Jos !!! want de meeste opa’s heten Jos.

Jos ! Zou je niet zelf eens bellen naar de kinderen ? De kleintjes hebben vandaag nog niets laten horen.

En zien ! roept Jos, vult Jos aan. Want Jos is de laatste tijd alleen nog maar bezig, druk bezig zelfs, met aanvullen.

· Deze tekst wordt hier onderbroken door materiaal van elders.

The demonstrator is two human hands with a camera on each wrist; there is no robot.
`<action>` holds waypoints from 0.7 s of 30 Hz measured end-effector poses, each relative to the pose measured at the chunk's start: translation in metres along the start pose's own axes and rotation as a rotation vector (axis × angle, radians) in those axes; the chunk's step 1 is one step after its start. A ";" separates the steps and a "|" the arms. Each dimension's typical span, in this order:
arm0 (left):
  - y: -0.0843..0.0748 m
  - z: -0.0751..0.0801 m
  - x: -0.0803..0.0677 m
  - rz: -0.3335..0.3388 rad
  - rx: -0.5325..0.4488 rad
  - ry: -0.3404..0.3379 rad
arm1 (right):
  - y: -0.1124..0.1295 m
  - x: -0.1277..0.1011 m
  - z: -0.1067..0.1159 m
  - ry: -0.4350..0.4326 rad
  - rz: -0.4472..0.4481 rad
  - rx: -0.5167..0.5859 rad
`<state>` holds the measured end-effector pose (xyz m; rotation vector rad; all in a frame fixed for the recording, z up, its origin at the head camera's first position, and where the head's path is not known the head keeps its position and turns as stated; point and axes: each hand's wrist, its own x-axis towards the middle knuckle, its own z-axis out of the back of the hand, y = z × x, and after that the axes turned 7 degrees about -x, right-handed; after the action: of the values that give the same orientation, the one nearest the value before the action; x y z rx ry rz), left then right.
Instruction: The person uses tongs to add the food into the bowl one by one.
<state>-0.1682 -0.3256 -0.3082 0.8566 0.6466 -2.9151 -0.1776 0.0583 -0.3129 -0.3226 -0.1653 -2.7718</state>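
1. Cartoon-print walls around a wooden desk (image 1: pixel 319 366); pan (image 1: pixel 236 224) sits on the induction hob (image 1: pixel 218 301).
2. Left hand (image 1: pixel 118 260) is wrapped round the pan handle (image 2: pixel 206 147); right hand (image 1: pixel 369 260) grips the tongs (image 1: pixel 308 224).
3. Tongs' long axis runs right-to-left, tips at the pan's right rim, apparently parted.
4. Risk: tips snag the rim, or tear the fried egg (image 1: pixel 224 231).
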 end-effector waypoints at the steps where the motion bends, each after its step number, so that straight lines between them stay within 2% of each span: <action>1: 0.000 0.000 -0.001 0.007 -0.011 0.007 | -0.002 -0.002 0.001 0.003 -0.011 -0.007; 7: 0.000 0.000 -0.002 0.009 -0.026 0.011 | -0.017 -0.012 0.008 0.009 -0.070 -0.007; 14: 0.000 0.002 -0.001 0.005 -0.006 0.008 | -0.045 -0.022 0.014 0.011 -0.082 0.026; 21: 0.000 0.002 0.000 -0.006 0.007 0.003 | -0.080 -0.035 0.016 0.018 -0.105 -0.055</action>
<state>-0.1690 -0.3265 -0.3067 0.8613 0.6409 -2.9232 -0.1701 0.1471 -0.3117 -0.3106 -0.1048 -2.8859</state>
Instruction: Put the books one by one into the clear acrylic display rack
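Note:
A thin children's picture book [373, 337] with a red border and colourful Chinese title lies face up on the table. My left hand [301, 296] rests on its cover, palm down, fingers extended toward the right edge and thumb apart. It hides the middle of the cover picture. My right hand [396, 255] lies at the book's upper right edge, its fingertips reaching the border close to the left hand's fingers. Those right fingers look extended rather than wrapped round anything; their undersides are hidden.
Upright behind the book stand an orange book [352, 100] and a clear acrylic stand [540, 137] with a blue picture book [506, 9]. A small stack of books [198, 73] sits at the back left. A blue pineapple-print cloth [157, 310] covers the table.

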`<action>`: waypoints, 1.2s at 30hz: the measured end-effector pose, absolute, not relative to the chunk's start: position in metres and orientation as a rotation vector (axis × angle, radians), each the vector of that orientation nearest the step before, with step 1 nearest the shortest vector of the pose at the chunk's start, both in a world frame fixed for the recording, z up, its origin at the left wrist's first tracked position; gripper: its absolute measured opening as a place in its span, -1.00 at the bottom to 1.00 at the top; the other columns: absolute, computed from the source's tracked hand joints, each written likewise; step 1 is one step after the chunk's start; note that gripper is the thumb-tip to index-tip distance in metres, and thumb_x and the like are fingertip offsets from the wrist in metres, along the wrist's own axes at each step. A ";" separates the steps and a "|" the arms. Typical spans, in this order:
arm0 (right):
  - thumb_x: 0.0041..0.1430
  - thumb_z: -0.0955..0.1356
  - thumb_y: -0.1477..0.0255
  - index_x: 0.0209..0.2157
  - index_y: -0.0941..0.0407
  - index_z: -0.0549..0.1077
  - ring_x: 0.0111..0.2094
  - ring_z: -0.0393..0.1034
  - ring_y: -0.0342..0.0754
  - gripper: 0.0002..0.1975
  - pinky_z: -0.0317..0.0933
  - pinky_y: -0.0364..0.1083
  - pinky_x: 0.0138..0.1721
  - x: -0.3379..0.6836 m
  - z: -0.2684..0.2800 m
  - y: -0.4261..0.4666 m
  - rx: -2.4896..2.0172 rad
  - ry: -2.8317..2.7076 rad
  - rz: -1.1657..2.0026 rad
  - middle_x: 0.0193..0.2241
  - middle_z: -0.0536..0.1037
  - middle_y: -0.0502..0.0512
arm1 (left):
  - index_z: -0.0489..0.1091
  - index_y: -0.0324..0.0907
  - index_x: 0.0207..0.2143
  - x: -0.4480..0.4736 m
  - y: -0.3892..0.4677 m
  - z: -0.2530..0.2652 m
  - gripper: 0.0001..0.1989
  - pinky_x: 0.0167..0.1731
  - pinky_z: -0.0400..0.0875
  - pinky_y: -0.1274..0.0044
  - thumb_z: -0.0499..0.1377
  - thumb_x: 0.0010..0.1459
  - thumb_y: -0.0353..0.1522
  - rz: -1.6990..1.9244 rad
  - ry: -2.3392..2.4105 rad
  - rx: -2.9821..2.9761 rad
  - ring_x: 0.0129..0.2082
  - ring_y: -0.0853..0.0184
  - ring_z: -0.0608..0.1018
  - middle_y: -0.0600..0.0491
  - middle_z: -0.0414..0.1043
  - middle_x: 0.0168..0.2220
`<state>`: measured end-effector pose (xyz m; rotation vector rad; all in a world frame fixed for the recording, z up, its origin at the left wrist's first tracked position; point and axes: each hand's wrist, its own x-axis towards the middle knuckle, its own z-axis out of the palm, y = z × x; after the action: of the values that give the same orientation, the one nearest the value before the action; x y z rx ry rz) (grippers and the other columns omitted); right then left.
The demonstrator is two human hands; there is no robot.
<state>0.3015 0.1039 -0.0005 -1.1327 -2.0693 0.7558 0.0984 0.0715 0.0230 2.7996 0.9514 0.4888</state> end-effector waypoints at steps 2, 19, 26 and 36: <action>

Als zijn Mietje, en n éé, er zijn nu niet meer Mietjes dan vroeger maar die andere komen er nu gaarne voor uit, als zijn vrouw dus niet alles juist zegt dan vult hij haar aan. Hij vult ook hun reserve aan van het WC-papier want als je 3u in de rij gaat staan om je huis tot aan je 100e  verjaardag te vullen met rollen toiletpapier, dan moet je de vrijgekomen plaatsen in je “shitkast” regelmatig aanvullen na 3 weken lockdown. Hij vult ook de tientallen krantenknipsels aan die de toestand van de beurs wereldwijd in beeld brengen om nog maar te zwijgen over zijn serre met orchidee ën, eigen kweek, die hij nog steeds aanvult met een scheut, een stek, een loot, een ent, zijn tuin van Eden waar de kindjes enkel bij hun verjaardag eens binnen mogen. Met die tweeling en nog een enkeling speelt Jos ongewild op veilig : hij moet maar tweemaal per jaar zijn serre ontgrendelen.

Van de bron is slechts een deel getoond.